Der Mittelstand geht nicht unter, auch wenn das "Untergangsgerede" noch so vernehmlich durch die vorparlamentarischen Räume hallt. Der Mittelstand braucht nicht zu befürchten, zwischen den großen Blöcken zerrieben zu werden: weil nämlich nur zerrieben werden kann, was als greifbare Substanz vorhanden ist... Als greifbare Substanz aber ist der Mittelstand nicht vorhanden. Mittelstand ist, wie Dr. Ilau es jetzt auf der Arbeitstagung der Aktionsgemeinschaft Soziale Marktwirtschaft in Bad Godesberg formulierte, als soziologische Funktion und Haltung zu begreifen: Mittelstand ist keine ökonomische, sondern eine soziale Kategorie.

Davon sollte jedes Gespräch über Mittelstandspolitik ausgehen. Die Praxis – auch die Diskussion während der Godesberger Tagung – zeigt aber immer wieder nur das Vordergründige. Die "Mittelstandsfrage" ist eben noch nicht die Frage nach der soziologischen Funktion, sie ist vielmehr die Forderung nach verbesserter ökonomischer Position.
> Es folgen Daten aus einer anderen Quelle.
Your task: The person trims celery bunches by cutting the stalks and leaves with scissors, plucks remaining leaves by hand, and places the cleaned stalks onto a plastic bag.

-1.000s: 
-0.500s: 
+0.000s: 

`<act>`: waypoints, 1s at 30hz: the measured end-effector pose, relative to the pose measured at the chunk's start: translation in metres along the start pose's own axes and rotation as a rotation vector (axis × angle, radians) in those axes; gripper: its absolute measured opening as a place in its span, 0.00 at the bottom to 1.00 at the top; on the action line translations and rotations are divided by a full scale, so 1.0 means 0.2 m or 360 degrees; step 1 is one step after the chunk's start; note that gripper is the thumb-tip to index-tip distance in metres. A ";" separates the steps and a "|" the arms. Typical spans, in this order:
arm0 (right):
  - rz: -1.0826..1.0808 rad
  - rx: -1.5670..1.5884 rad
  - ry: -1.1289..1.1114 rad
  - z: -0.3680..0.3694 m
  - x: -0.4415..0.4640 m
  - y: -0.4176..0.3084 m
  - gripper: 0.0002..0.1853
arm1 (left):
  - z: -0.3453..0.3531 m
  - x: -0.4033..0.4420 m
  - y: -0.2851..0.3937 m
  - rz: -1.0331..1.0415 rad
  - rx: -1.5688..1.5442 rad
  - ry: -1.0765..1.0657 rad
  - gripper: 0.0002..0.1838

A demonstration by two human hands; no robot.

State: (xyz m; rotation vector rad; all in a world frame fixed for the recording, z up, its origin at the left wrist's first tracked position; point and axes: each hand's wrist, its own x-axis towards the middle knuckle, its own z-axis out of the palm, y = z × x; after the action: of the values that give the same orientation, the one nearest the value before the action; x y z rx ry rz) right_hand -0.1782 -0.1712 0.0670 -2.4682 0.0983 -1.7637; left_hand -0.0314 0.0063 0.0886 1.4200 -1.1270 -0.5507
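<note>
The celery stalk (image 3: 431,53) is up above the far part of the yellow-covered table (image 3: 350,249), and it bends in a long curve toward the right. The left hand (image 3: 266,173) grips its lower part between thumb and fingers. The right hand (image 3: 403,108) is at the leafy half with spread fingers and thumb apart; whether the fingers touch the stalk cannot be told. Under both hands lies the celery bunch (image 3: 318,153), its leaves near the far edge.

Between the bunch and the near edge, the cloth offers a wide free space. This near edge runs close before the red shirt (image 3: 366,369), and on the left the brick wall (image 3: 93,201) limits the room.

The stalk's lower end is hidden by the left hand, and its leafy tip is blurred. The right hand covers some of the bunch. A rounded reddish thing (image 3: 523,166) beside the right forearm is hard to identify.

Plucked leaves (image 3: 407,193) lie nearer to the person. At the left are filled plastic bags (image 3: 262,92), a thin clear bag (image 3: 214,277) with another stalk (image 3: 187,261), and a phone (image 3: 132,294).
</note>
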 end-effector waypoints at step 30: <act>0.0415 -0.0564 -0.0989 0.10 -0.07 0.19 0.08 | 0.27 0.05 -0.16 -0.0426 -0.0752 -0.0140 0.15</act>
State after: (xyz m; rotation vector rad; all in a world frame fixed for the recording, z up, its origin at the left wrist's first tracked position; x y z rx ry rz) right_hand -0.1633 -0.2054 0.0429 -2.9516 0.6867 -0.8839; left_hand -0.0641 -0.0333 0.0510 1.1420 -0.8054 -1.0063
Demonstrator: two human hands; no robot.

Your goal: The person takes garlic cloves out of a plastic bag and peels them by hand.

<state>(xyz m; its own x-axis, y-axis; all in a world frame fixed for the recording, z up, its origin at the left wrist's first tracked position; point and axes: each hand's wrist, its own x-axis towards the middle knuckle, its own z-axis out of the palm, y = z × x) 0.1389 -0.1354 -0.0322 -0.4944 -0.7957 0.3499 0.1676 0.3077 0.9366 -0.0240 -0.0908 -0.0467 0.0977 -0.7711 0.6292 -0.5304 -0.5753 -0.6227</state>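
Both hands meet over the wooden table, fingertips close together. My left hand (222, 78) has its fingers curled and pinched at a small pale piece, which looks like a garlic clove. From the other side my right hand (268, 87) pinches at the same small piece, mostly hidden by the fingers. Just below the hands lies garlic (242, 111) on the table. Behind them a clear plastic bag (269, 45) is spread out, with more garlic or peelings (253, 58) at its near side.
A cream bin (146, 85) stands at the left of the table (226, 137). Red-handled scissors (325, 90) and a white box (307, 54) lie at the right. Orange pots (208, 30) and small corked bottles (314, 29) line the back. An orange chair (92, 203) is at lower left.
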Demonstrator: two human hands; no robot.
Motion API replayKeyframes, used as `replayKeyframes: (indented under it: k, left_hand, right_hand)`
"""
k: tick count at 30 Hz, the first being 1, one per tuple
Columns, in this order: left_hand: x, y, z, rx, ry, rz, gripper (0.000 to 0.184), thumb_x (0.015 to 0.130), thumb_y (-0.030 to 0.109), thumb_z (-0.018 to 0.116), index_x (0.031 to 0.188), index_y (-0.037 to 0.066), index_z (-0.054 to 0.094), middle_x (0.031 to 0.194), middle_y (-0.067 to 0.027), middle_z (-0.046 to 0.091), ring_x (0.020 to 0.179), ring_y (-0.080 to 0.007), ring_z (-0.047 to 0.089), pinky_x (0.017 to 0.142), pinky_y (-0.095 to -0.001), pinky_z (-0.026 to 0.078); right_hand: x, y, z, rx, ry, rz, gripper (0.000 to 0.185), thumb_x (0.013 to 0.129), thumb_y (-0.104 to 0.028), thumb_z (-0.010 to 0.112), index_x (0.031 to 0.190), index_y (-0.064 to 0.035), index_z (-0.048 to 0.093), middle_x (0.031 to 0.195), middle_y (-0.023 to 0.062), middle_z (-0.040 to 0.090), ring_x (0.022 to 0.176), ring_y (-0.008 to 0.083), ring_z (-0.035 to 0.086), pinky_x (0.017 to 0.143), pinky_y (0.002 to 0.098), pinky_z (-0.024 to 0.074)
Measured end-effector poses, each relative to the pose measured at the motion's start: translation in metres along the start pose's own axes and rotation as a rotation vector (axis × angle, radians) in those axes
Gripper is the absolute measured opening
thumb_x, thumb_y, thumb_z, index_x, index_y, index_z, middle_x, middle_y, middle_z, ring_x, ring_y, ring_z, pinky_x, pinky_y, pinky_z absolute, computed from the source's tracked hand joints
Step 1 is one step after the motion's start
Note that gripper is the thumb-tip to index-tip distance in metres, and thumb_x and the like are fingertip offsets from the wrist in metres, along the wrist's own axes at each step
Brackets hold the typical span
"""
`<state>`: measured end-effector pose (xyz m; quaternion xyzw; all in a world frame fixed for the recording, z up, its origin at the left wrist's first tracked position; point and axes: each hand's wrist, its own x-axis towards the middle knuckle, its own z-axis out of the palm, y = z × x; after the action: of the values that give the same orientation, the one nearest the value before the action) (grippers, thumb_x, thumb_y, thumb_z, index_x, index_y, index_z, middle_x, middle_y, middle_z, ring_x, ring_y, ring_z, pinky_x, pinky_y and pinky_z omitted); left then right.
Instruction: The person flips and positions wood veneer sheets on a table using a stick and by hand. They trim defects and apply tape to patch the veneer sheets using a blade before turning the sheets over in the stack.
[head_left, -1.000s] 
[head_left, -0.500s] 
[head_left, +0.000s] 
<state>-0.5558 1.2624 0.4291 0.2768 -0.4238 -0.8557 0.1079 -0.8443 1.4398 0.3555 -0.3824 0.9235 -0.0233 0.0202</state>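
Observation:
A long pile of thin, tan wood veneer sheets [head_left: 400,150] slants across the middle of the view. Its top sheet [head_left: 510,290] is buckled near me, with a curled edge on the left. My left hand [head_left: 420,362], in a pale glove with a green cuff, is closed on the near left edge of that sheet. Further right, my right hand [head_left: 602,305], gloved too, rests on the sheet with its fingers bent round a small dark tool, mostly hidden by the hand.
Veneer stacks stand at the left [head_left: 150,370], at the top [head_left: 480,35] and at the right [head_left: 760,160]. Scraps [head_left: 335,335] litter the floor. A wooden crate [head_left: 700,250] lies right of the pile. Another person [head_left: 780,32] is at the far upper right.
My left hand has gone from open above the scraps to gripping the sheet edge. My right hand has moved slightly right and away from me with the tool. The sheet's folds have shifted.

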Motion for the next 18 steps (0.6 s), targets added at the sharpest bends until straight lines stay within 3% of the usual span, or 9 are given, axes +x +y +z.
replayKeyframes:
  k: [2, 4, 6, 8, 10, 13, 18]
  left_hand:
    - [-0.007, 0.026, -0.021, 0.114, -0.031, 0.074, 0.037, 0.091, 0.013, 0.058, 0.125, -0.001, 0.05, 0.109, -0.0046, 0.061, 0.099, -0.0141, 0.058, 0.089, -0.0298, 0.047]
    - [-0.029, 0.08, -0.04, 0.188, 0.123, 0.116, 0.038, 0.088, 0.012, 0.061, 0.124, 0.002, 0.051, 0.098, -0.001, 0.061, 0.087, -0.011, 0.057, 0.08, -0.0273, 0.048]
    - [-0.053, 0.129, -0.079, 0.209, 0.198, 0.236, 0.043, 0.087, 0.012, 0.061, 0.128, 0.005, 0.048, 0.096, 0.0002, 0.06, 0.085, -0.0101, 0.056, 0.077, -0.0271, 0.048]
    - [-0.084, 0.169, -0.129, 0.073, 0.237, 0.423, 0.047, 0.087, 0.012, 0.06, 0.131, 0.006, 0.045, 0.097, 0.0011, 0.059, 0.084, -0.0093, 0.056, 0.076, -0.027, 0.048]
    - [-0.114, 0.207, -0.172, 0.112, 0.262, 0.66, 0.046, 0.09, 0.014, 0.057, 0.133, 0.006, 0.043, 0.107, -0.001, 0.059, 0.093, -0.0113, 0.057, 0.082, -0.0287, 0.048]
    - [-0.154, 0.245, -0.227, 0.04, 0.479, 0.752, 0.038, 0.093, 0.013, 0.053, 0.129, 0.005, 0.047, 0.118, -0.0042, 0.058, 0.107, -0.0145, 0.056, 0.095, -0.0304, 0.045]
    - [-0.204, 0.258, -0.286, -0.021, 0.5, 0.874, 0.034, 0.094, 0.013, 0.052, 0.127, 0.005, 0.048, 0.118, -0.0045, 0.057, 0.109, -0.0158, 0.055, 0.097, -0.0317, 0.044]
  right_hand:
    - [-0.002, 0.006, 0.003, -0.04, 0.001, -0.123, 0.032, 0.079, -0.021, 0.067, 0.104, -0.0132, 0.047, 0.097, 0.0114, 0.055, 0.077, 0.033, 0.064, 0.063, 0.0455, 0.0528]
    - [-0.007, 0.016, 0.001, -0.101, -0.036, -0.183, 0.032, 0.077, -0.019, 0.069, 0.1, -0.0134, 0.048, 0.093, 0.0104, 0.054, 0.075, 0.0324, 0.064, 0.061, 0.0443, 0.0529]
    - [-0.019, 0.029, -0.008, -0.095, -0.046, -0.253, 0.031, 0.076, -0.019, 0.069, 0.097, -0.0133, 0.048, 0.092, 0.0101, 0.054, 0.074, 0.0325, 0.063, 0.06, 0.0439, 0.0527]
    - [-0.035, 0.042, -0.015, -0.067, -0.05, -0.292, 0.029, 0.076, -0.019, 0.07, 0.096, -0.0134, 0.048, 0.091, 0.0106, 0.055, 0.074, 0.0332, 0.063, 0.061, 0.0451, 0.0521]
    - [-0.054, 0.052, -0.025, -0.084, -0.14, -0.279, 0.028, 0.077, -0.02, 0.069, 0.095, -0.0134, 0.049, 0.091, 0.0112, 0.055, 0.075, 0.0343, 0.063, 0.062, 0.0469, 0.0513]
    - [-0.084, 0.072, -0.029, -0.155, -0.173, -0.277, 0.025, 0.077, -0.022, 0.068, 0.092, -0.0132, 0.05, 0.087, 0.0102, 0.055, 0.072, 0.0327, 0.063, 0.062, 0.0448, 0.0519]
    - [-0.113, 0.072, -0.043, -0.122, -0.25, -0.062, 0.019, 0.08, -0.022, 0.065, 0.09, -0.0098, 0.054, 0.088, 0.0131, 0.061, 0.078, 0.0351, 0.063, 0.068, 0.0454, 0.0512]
Der enge Zusammenhang zwischen Mittelstand und freiheitlicher Ordnung im Gesellschaftlichen so gut wie im Wirtschaftlichen wurde von der Aktionsgemeinschaft begreifbar gemacht. Ob er in der mittelstandspolitischen Praxis begriffen wird? Die materiellen Anliegen des gewerblichen Mittelstandes mögen, wie Prof. Erhard sagte, durchaus legitim sein. Aber jede Nachgiebigkeit gegenüber protektionistischen Appellen dieser Gruppe bedeutet einen weiteren Verlust an menschlicher und wirtschaftlicher Freizügigkeit. Der interventionsfreudige Staat wird wieder zu neuen Experimenten ermuntert. M. D.